Lütfen sonra ki nesillere kötü örnek olacak, gerek insan, hayvan veya farklı türde ki canlıların beslenmesinde, şifa bulmasında büyük faydası olan mend, sirk, siyabo, hıngedan, revas, kivark, kengır, kehri vs, uzayıp giden bitkilerimize sahip çıkalım. Sondur bir daha gelmeyecekmiş gibi kriz oluşturmayalım ki Allah rahmetini bereketini üzerimizden eksik etmesin. Doğaya tahribat vererek, cephedeymişiz misali kazmalarla, küreklerle hendekler oluşturarak doğamızı talan etmeyelim. Yoksa geleceğimiz vahimdir.

DOĞANIN DAĞCILARINA, DOĞASEVERLERİNE

Evet, güzeldir, nimettir herkesin çıkamadığı, yapamadığı, gezemediği yerleri keşfetmek, görüntüsünü resmedip o nimetten mahrum kalanlara görsel güzellikler sunmak. Lakin dağlardan, ovalardan, meydanlardan, yeni veya eski keşif noktalarından çiçeklerin güzelliklerini, türlü türlü bitkilerini, pancarlarını, dağların fotoğraflarını getirirken neden birimiz değil hepimiz bohçamızla gideceğimiz bölgenin yörenin iklimine uyum sağlayan çorak topraklara can katacak ağaç türlerinden, bitki çeşitliklerinden tohum yada fide götürmüyoruz, dikmiyoruz, sahiplenmiyoruz?...

Mesela kendimizin, halkımızın, neslimizin rahat edebilecekleri, dinlenip piknik yapabileceği, gölgesiz bataklık alanlara, çeşme, dere gibi su kenarlarına söğüt (biy), dişbudak (benav), kurak bölgelere alıç (gühişk), yüksek rakımlara kapari vb. girişimlerde bulunmuyoruz. Zor değil bağlı bulunduğumuz ilin ilgili kurumları, birimleri, dernekleri, vakıfları mevcuttur. Masasında uyuyakalanları uyandırmak, bu topraklarda nefes alan herkesin üretmeye, kıpırdamaya mecburdur, borçludur. Bunları temin etmek, ortamını oluşturmak, halkı bilinçlendirmek adına, teşvik etme seferberliğinde bulunmak ilgili birimlerin görev ve sorumluluklarıdır… Ara ara cansuyu olsun diye çantamızda iki pet su bulunsun biri bize biri ağacımıza olsun…

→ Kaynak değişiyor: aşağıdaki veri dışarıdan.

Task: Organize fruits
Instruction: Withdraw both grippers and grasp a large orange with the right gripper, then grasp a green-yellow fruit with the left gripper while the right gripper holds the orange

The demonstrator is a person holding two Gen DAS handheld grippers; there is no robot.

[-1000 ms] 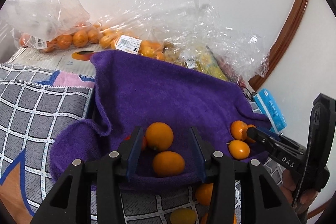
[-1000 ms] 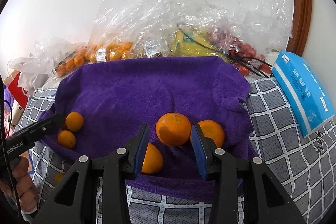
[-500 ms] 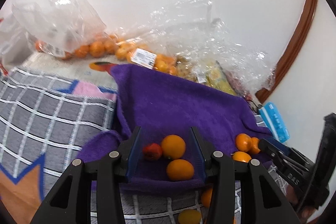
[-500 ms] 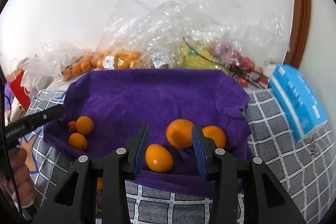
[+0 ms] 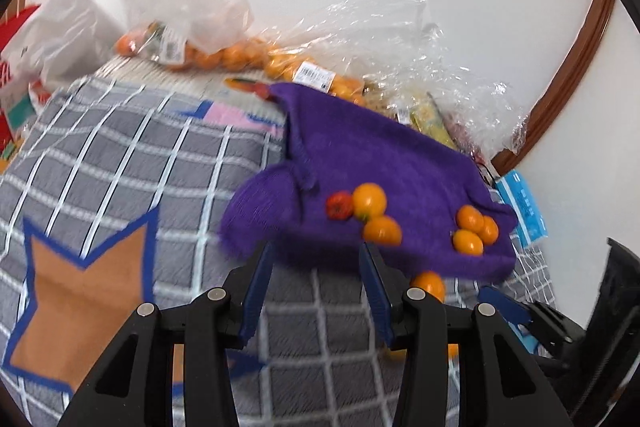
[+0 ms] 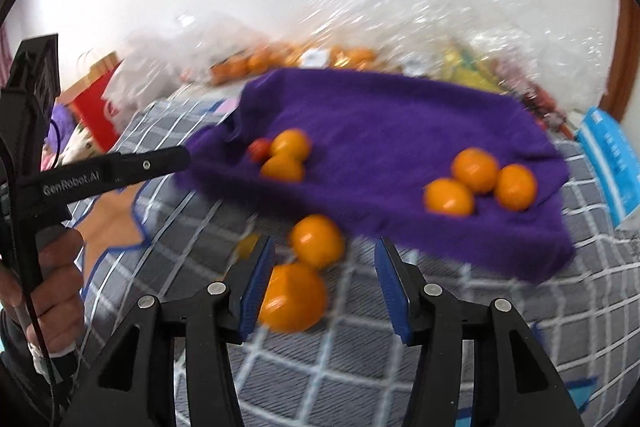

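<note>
Right gripper (image 6: 324, 291) hovers low over the grey checked bedcover (image 5: 120, 167), its jaws opening and gripping nothing; a big orange (image 6: 292, 297) lies partly between the fingers, hard against the left finger (image 6: 256, 283), whether touching it is lost to blur. A second loose orange (image 6: 318, 241) sits just beyond at 12 o'clock, just off the purple towel (image 6: 380, 115); both are round, so no long axis matters. Right hand is the nearer one for these two. Left gripper (image 5: 316, 291) is partly open and empty, only bedcover between its fingers; in its view the towel edge lies at 12 o'clock, and one stray orange (image 5: 430, 285) peeks out at 3 o'clock behind its right finger (image 5: 376, 291). On the towel: a left cluster of two oranges (image 5: 370, 201) with a small red fruit (image 5: 339, 205), and a right cluster of three oranges (image 6: 476, 183). Behind at 12 o'clock are plastic bags of fruit (image 5: 224, 55), a blue packet (image 6: 612, 155) at 2 o'clock. Nothing blocks the loose oranges; they could roll on the soft cover.
</note>
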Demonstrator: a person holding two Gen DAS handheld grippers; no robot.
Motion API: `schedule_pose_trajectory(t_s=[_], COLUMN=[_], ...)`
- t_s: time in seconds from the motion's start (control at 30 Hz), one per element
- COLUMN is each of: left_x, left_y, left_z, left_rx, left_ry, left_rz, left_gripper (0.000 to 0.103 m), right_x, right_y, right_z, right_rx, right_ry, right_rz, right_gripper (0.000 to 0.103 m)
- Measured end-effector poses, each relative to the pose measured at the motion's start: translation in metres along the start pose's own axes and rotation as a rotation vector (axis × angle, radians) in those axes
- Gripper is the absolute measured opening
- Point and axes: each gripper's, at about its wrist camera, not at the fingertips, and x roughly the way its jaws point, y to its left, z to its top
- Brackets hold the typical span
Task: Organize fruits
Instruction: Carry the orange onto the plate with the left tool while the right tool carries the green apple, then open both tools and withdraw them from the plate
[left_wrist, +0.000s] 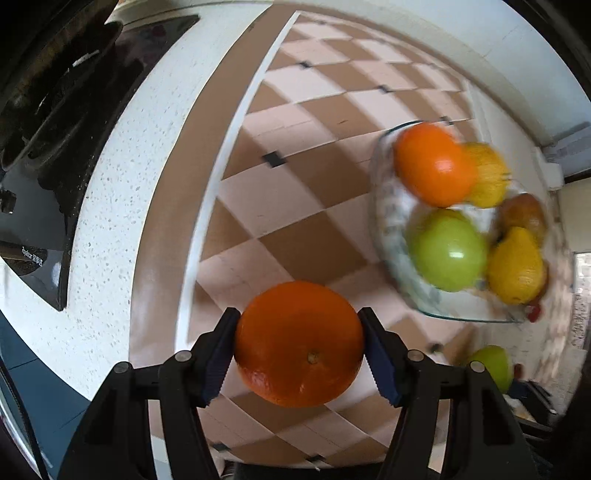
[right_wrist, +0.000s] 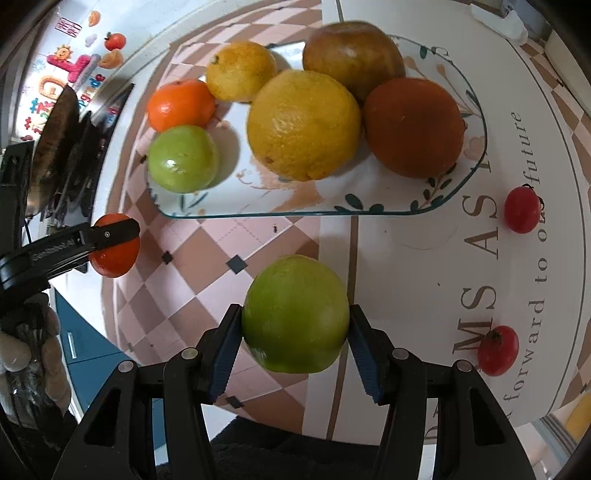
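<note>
The left gripper (left_wrist: 298, 345) pinches an orange (left_wrist: 299, 343) between its pads, and the right gripper (right_wrist: 295, 317) likewise clamps a green apple (right_wrist: 295, 314). Both fruits hang clear of the table, probably bound for the glass tray (right_wrist: 474, 158) ahead of the right jaws, already loaded with fruit.

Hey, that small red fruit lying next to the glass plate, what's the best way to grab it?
Grip the small red fruit across its round middle, coming straight down from above. It lies alone on the mat, clear of the glass plate, so the fingers have room on both sides.
</note>
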Motion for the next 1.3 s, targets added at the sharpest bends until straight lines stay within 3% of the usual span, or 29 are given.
schedule_pose_trajectory(t_s=[0.27,0.43,0.57,0.73,1.03,1.07,1.13,1.3], left_x=[-0.059,-0.037,-0.01,0.0,0.011,0.011,0.008,0.002], left_y=[-0.079,-0.121,-0.132,-0.14,-0.133,-0.132,-0.132,-0.139], left_z=[0.016,0.045,0.058,0.062,0.073,0.073,0.074,0.077], left_rx=[0.1,0.151,0.161,0.187,0.105,0.099,0.091,0.085], left_ry=[-0.05,-0.023,0.022,0.045,0.096,0.097,0.085,0.051], left_rz=[-0.187,-0.169,-0.13,-0.084,-0.078,-0.081,-0.105,-0.109], left_gripper=[0.062,0.063,0.063,0.063,0.065,0.067,0.083,0.086], right_x=[-0.068,-0.098,-0.1,-0.09,-0.05,-0.048,-0.048,-0.051], right_y=[-0.015,-0.046,-0.074,-0.089,-0.105,-0.107,-0.109,-0.112], right_z=[0.012,0.046,0.076,0.107,0.133,0.135,0.136,0.141], right_rx=[0.061,0.108,0.152,0.152,0.173,0.174,0.17,0.159], right_ry=[-0.141,-0.222,-0.238,-0.222,-0.109,-0.1,-0.1,-0.082], right_rz=[0.089,0.049,0.034,0.004,0.027,0.03,0.051,0.036], right_gripper=[0.059,0.059,0.059,0.059,0.06,0.063,0.071,0.082])
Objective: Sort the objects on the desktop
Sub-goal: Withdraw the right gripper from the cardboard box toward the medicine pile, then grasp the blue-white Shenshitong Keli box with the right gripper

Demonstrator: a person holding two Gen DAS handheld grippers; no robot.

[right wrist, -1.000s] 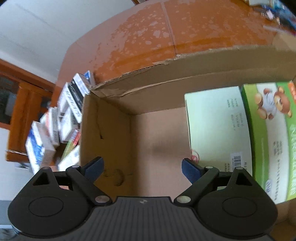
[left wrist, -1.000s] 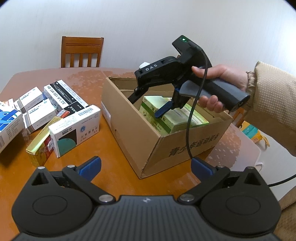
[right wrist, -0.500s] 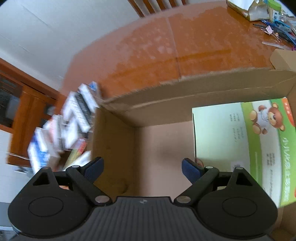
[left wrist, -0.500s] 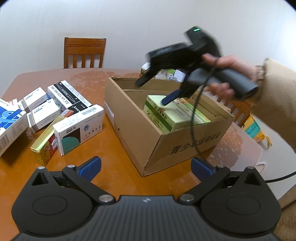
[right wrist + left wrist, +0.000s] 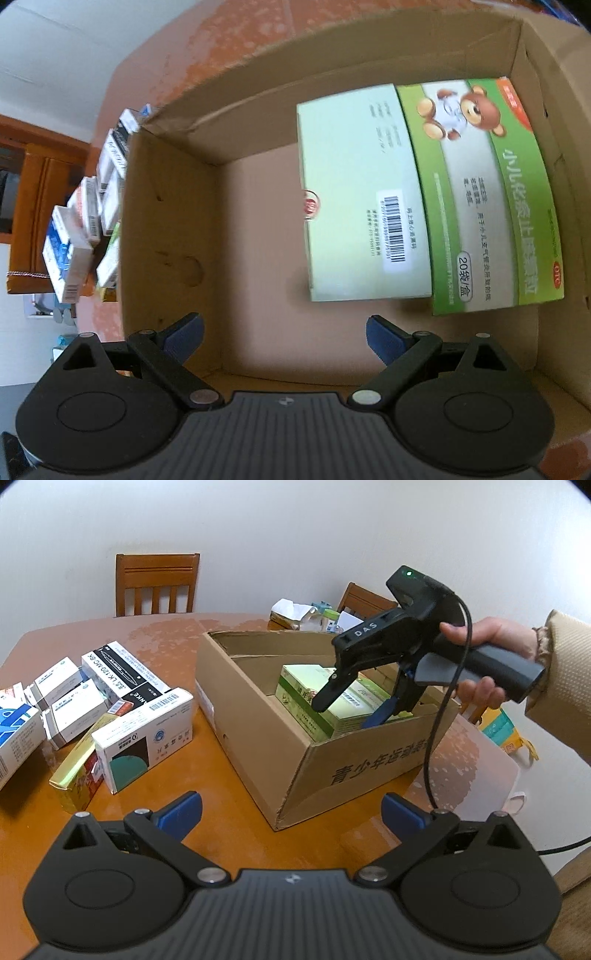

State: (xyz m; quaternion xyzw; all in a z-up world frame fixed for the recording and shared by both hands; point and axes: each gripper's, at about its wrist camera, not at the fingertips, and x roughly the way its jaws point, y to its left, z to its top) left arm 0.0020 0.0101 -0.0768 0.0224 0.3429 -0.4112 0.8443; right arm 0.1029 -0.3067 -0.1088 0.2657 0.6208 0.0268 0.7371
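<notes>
cardboard box [image 5: 173, 236] holds 2 green boxes [image 5: 480, 199]; both grippers spread, empty.

Right gripper [image 5: 351, 709] fingers cover part of the green medicine box [image 5: 314, 705] in the cardboard box [image 5: 258, 720]. Blue-white box [image 5: 14, 734] at the table's [image 5: 166, 627] left edge is cut off by the frame. Clutter [image 5: 306, 616] at the table's far edge is too small to identify. Right wrist view: small boxes [image 5: 85, 221] beyond the carton wall are blurred, labels unreadable; carton's right wall is cut off.
</notes>
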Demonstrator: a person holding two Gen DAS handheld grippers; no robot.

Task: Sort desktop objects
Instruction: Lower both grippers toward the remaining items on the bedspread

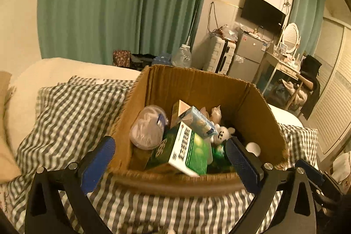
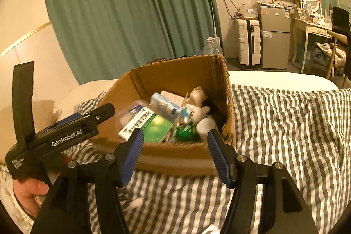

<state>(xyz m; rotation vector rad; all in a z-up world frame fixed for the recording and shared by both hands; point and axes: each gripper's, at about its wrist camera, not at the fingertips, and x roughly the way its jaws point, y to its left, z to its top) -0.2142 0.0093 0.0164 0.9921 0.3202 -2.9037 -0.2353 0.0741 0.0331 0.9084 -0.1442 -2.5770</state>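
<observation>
An open cardboard box [image 1: 197, 84] stands on a checked bed cover. It holds a green and white carton [image 1: 188, 151], a light blue carton [image 1: 197, 120], a clear round tub [image 1: 148, 126], a small white plush toy [image 1: 222, 134] and a white ball [image 1: 253, 148]. My left gripper [image 1: 170, 161] is open and empty, its fingers astride the box's near wall. In the right wrist view the box [image 2: 179, 76] sits ahead with the green carton [image 2: 153, 126] inside. My right gripper [image 2: 175, 157] is open and empty, just short of the box. The left gripper's body [image 2: 65, 135] shows at the left.
The grey and white checked cover [image 2: 285, 124] spreads around the box. Beyond the bed are green curtains [image 1: 122, 3], a white suitcase [image 1: 221, 54], a small fridge [image 1: 250, 56], a wall television [image 1: 262, 12] and a dressing table with a mirror [image 1: 289, 58].
</observation>
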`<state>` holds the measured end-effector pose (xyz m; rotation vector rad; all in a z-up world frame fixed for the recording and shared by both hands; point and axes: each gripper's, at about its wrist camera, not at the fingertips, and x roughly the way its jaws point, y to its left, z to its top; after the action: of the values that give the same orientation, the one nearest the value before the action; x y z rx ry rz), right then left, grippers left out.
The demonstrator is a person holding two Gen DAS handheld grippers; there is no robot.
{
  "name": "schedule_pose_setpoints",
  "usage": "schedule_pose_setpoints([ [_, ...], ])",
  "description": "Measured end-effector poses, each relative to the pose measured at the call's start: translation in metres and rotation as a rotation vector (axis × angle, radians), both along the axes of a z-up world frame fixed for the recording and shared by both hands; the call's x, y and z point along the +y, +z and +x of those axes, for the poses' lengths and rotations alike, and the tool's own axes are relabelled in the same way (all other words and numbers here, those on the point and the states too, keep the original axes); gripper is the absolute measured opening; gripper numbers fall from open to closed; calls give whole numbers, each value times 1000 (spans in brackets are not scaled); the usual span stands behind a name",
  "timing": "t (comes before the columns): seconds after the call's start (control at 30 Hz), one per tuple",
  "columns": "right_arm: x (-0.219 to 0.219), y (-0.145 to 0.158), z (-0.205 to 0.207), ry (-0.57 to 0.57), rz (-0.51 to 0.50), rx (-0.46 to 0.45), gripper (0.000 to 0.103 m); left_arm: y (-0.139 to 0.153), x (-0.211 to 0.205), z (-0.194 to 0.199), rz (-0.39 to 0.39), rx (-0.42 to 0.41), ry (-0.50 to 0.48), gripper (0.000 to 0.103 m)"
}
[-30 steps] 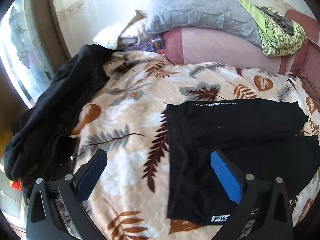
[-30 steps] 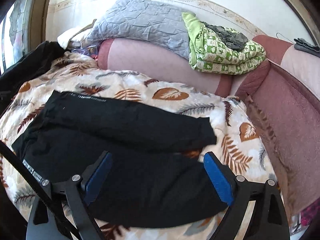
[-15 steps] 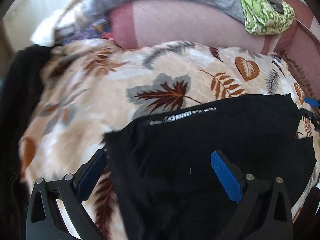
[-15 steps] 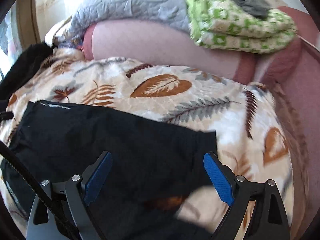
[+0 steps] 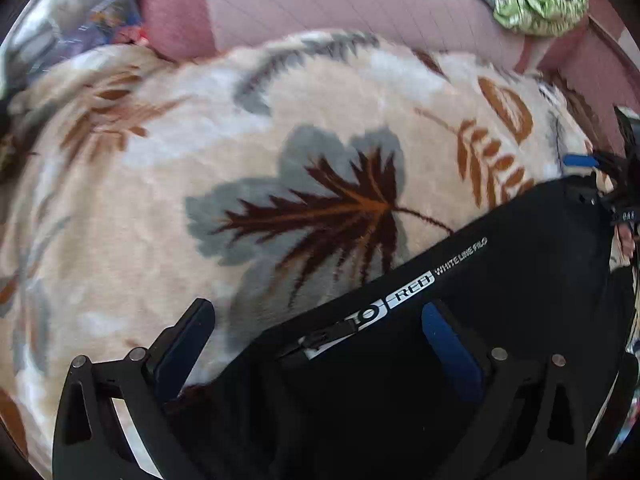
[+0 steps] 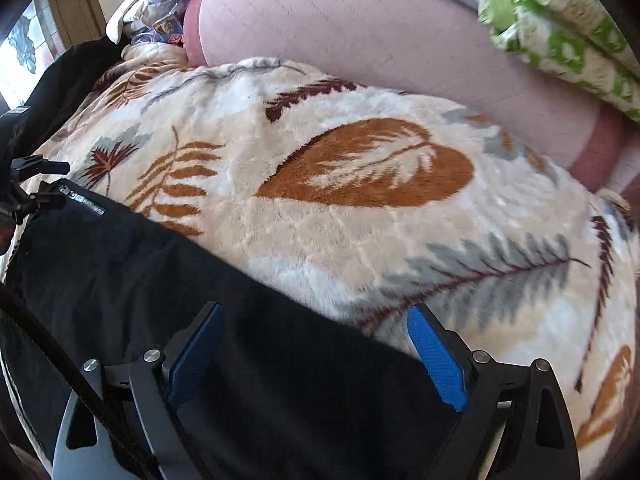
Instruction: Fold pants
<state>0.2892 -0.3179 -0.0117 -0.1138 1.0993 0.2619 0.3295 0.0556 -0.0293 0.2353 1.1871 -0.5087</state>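
Blanket: we work on a leaf-patterned blanket [image 5: 200, 168] spread over a pink sofa [image 6: 360, 36]; it is plush, so cloth may drag on it.
Pants: the black pants [image 5: 500, 280] lie flat on the blanket in the lower part of both views, their far edge running between our two tools.
Waistband label: a white printed strip [image 5: 400, 300] marks the pants' edge in the left view.
Left gripper: our left gripper [image 5: 316, 344] is low over that labelled edge with fingers spread apart, nothing between them.
Right gripper: our right gripper [image 6: 316, 344] sits over the pants' far edge toward the other end, fingers likewise apart and empty.
Contact: the view is blurred, so we cannot tell whether either tool touches the cloth.
Risk: if we close too shallow, we may pinch only the top layer and the fold will split.
Risk: if we catch blanket pile with the edge, the blanket lifts too.
Risk: uneven lifting between our hands would skew the crease.
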Motion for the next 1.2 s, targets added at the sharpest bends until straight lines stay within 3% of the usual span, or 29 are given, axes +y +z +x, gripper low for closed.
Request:
schedule_pose_setpoints([
  [0.13, 5, -16, 9, 25, -8, 50, 97, -4, -9, 2, 48, -8, -21, 103],
  [0.2, 13, -15, 5, 43, -40, 27, 96, -1, -10, 2, 49, 14, -19, 92],
  [0.23, 14, -14, 4, 47, -35, 25, 88, 3, -12, -2, 40, 9, -40, 71],
  [0.27, 16, -10, 0, 55, -20, 14, 71, 8, -15, -6, 40, -6, -58, 48],
  [0.3, 16, -8, -2, 57, -18, 8, 59, 13, -15, -9, 30, -7, -70, 31],
  [0.33, 17, -4, -6, 61, -8, 3, 29, 17, -15, -13, 6, 3, -76, 20],
  [0.37, 17, -2, -8, 65, 14, 12, 10, 21, -14, -17, 7, -11, -67, 20],
  [0.4, 18, 0, -9, 61, 29, 21, 8, 24, -14, -20, 6, -28, -59, 20],
  [0.67, 25, 43, -43, 24, 31, -57, 6, 76, -3, -63, -63, -131, 6, 19],
  [0.9, 27, 89, -121, -10, 74, -136, 6, 129, 21, -152, -142, -252, 34, 19],
  [1.03, 33, 91, -186, -36, 134, -142, 5, 124, 38, -212, -159, -264, 72, 19],
  [1.2, 46, 63, -267, -94, 186, -70, 5, 75, 59, -277, -139, -160, 146, 20],
])
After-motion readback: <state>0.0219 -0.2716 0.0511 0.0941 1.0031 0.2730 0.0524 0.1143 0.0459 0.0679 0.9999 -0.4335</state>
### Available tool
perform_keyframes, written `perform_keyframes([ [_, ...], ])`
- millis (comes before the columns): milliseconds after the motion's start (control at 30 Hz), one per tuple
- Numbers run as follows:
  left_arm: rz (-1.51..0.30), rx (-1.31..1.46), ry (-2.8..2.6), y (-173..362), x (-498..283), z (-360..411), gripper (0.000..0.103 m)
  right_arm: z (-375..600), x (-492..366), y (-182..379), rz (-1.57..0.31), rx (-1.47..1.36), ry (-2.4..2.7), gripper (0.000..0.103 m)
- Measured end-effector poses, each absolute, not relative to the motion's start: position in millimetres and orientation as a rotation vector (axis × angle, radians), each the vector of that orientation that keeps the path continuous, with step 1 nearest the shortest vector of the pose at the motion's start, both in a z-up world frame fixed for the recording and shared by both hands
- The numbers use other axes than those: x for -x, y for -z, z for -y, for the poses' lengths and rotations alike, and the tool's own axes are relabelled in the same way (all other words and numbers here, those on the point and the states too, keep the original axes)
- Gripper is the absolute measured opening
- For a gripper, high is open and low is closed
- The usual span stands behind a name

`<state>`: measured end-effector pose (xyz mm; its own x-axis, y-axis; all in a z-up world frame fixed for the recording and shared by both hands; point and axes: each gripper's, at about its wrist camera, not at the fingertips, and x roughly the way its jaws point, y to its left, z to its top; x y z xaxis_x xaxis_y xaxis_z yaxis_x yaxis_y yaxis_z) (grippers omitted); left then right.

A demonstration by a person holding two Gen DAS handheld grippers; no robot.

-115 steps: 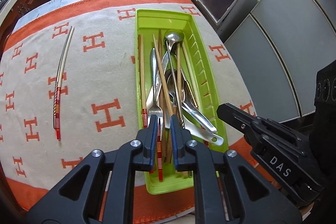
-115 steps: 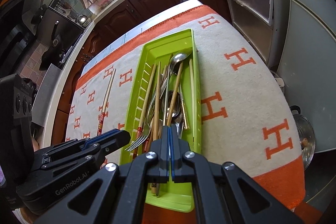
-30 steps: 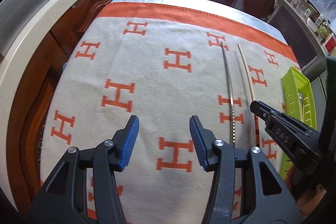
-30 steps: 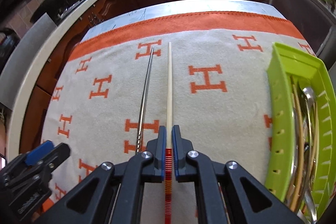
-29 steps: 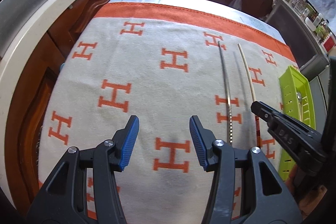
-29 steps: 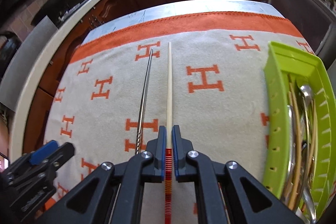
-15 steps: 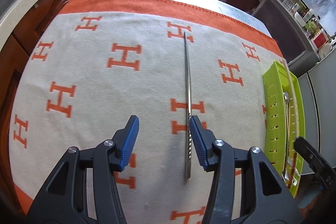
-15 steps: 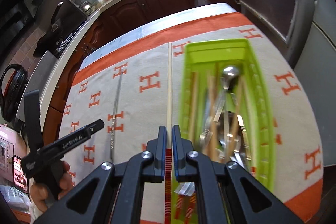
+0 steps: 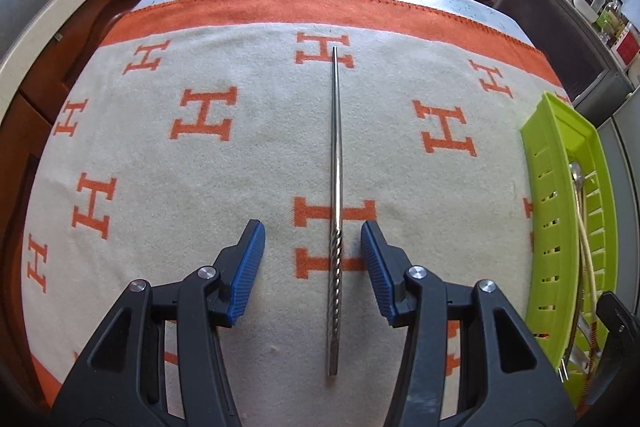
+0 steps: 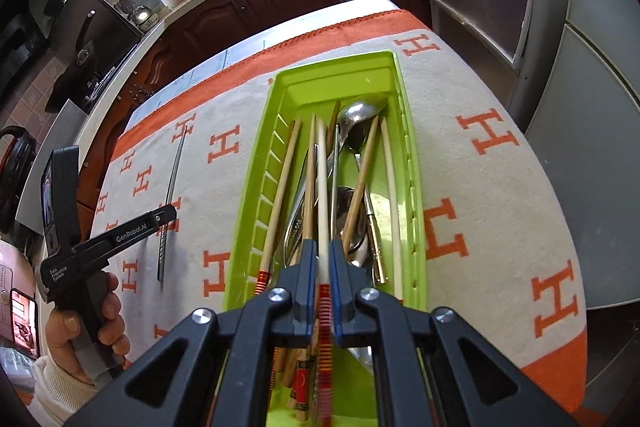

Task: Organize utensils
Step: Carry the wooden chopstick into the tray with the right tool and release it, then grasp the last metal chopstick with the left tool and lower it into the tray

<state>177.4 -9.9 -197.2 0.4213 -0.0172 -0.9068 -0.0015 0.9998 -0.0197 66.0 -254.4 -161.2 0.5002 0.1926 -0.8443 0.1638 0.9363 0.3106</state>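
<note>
Cream chopstick (image 10: 322, 187) carried from cloth to over green tray (image 10: 256, 187) of utensils.

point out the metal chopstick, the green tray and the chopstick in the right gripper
metal chopstick (image 9: 334, 163), left wrist view, mid shaft
green tray (image 10: 333, 79), right wrist view, far end wall
cream chopstick (image 10: 322, 187), right wrist view, pale shaft ahead of the fingers
right gripper (image 10: 323, 291), right wrist view, between the fingertips

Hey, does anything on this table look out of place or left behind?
Yes. One twisted-handle metal chopstick lies alone on the orange-and-cream H-patterned cloth, outside the green plastic tray holding the other utensils. The open left hand-held gripper straddles it without touching. The right hand-held gripper grips a cream chopstick with red bands over the tray.
</note>
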Motion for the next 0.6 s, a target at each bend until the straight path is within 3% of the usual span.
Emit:
perform_keyframes([
  [133, -1.114, -0.005, -0.003, 198, -176, 16, 0.049, 260, -63, 166, -1.055, -0.412, -0.040, 0.015],
  [400, -1.087, 0.028, -0.030, 199, -174, 15, 0.047, 267, -56, 173, -1.066, -0.440, -0.071, 0.016],
  [467, -1.080, 0.029, -0.034, 198, -172, 16, 0.035, 268, -54, 174, -1.074, -0.439, -0.072, 0.016],
  [533, -1.078, 0.028, -0.030, 197, -172, 17, 0.009, 268, -53, 175, -1.084, -0.435, -0.070, 0.016],
  [600, -1.080, 0.033, -0.038, 197, -172, 17, 0.004, 269, -52, 176, -1.086, -0.441, -0.081, 0.016],
])
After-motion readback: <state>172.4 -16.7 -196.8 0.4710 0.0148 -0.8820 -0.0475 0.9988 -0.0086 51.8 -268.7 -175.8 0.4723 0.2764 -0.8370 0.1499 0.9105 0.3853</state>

Olmayan dinlenme piknik alanlarımızın gölgesine koştuğumuz tek tük ağaçlarımızı tahrip etmeyelim, piknik ardında çöpler bırakarak memleketimizi yaşanmaz yapmayalım… Evimizde ki temizlik hassasiyetini, dışarıda ki evimiz olan çevremize de yansıtalım…

Kısacası doğaseverlerin, doğasını sevenleri olalım.

Talansız bir coğrafya, kökleri kurutulmayan bir bitki türü ve bol ağaçlı bir memleket, talansız, tahribatsız bir Hakkâri dileğiyle…

Selam ve dua ile…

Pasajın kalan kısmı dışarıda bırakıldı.